As is so tiresomely typical of these sorts of texts, we are fed a weary history of old practices concerning mental illness (yes indeed, there was ignorance back then), with absolute ignorance concerning current research (please folks, get up to date), coupled with loose metaphoric fantasia substituting for any reasoned argument. To offer one example (a prominent one in the book), scattered references to a "flood" or a "torrent" of emotion taken from selected sources in the field is somehow translated into references to the menstrual cycle in women.

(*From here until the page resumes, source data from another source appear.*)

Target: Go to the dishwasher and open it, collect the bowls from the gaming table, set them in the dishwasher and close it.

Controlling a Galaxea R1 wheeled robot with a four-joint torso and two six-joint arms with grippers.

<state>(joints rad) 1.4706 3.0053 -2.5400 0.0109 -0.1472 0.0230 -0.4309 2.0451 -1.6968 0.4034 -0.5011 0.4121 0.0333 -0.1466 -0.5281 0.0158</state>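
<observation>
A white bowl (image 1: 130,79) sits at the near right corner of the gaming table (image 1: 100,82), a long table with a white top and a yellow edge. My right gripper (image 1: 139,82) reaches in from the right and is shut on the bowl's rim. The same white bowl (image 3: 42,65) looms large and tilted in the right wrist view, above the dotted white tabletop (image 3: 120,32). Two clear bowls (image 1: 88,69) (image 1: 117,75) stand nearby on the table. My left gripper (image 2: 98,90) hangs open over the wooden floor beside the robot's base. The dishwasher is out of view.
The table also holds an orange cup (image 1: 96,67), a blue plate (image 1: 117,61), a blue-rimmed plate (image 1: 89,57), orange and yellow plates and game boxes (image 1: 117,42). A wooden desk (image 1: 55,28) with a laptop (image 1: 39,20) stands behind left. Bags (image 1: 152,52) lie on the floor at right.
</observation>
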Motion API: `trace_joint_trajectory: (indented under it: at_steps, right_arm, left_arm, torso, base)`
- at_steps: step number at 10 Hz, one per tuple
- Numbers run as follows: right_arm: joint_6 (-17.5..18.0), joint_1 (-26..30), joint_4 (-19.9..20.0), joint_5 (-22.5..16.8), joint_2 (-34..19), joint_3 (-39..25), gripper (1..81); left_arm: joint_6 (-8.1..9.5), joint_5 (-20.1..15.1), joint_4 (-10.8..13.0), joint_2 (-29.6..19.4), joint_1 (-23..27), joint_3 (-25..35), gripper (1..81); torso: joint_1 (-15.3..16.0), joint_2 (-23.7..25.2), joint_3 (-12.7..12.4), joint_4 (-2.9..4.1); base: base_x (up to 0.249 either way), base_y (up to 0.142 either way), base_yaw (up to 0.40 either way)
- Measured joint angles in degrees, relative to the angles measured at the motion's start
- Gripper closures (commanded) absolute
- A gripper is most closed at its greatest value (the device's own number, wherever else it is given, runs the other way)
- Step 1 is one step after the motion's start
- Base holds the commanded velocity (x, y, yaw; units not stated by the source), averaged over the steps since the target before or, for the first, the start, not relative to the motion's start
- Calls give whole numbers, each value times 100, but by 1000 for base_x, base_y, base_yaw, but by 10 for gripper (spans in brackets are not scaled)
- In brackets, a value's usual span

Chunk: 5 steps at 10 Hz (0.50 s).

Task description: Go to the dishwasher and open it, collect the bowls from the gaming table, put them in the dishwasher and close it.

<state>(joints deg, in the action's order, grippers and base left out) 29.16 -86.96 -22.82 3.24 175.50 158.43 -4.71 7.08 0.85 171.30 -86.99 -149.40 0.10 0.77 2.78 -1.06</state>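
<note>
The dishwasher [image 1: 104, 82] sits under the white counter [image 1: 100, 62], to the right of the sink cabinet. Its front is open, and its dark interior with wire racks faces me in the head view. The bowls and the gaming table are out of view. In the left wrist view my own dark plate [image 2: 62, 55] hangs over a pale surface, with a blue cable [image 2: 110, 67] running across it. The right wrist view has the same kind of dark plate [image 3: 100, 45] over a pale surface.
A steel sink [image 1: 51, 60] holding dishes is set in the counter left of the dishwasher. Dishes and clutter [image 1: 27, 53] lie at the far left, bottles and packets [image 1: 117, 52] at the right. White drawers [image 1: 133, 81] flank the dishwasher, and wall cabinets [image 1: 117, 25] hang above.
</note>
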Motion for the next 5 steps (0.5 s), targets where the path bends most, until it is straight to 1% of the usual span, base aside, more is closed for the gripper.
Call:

The "somehow" is impossible to discern. I would not recommend readers to attempt to decipher any logical steps to the conclusion.

It is a sad fact that this comes out of academe. And it is harmful. People who have BPD or who are the loved ones of BPDs need information, not feminist fantasies. For any who wishes information I would recommend "Borderline Personality Disorder Demystified," by Robert Friedel.

For the record, I am an academic in the field of Philosophy, and I have a loved one who is suffering from BPD.